Ma anche se questa sentenza a 23 anni di carcere (per aver costretto una assistente a sesso orale nel 2006 e per stupro di terzo grado di una aspirante attrice nel 2013) dovrà essere riesaminata, resta in vigore quella emessa contro di lui da un tribunale di Los Angeles: nel 2022 è stato condannato a 16 anni di carcere per aver stuprato una donna in un hotel di Beverly Hills.
La revoca della sentenza di New York riapre un capitolo complicato della questione delle violenze sessuali e del modo in cui punire i responsabili. Le sue accusatrici potrebbero dover tornare nuovamente a testimoniare.
L’attrice Ashley Judd, una delle tante che hanno parlato delle molestie subite da Weinstein, ha detto al New York Times che la decisione è «ingiusta nei confronti delle sopravvissute. Ma noi viviamo nella verità, sappiamo cosa è successo».
La giudice Madeleine Singas, in una opinione dissenziente con quella principale scritta dalla giudice Jenny Rivera, ha affermato che la decisione della Corte d’appello di New York si muove «sull’inquietante scia di giurie che revocano verdetti di colpevolezza in casi sulla violenza sessuale».

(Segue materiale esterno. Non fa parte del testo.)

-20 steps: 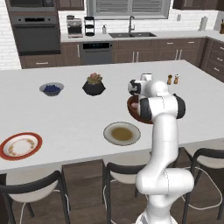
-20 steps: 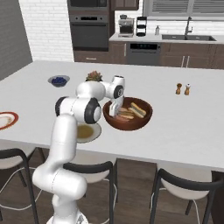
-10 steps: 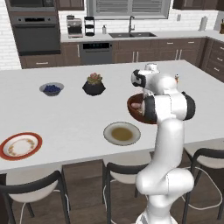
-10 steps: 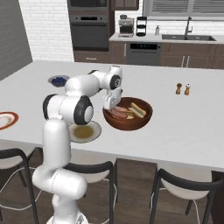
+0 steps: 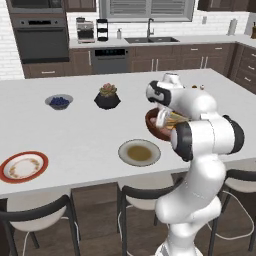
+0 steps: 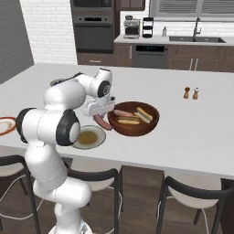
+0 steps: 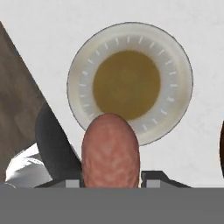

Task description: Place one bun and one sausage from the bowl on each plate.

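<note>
My gripper [image 6: 101, 112] is shut on a reddish sausage [image 6: 103, 122] that hangs from it, end down. It hovers between the reddish-brown bowl [image 6: 137, 131] and the pale grey plate [image 6: 78, 142]. In the hand view the sausage [image 7: 110, 148] sits between the fingertips, over the near rim of the grey plate [image 7: 175, 57] with its brownish centre. Buns [image 6: 143, 114] and another sausage [image 6: 121, 112] lie in the bowl. The orange-rimmed plate [image 5: 10, 161] lies far to the left near the counter's front edge. From the left base view the gripper [image 5: 161, 119] covers part of the bowl [image 5: 151, 126].
A small grey bowl of blue berries [image 5: 59, 101] and a black plant pot [image 5: 107, 97] stand further back on the counter. Salt and pepper shakers [image 6: 191, 93] stand beyond the bowl to the right. Stools line the counter's front edge.
The arm has swung from over the bowl towards the pale grey plate, carrying the sausage with it. The jaws have kept their grip.
</note>
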You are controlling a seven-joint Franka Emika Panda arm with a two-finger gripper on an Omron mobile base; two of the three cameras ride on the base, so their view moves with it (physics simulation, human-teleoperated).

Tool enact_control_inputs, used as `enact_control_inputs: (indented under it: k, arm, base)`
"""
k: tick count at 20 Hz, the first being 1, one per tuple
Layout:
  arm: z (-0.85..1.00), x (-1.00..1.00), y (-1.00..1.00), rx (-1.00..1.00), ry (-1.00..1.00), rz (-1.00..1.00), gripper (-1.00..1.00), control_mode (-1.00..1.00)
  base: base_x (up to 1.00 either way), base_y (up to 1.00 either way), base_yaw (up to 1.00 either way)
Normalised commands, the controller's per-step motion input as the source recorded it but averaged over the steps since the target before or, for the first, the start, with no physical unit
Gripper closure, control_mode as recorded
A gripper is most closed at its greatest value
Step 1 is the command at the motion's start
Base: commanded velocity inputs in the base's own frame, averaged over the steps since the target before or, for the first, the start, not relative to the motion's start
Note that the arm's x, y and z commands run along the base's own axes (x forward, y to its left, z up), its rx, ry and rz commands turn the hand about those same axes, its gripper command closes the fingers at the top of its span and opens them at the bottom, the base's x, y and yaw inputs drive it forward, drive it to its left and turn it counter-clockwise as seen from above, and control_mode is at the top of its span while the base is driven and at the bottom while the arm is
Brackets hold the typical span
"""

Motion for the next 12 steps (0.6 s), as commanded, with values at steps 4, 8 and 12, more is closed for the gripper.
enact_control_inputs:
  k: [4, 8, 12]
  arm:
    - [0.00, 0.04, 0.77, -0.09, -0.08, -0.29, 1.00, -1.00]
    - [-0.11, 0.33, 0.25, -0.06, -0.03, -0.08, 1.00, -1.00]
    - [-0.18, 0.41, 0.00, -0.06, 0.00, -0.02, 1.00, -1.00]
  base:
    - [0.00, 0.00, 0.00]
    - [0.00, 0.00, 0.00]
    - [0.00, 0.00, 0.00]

È la seconda volta che negli ultimi due anni #MeToo subisce una pesante sconfitta in tribunale, dopo che la Corte suprema ha rifiutato di ascoltare in appello la decisione di una corte della Pennsylvania che annullava la condanna di Bill Cosby per aggressione sessuale.
Intanto la sentenza di New York contro Weinstein, elogiata dagli attivisti, era diventata oggetto di dibattito tra i giuristi. Nella Corte d’appello di New York, la governatrice Kathy Hochul si è preoccupata di nominare giudici che hanno come priorità la difesa dei diritti degli imputati.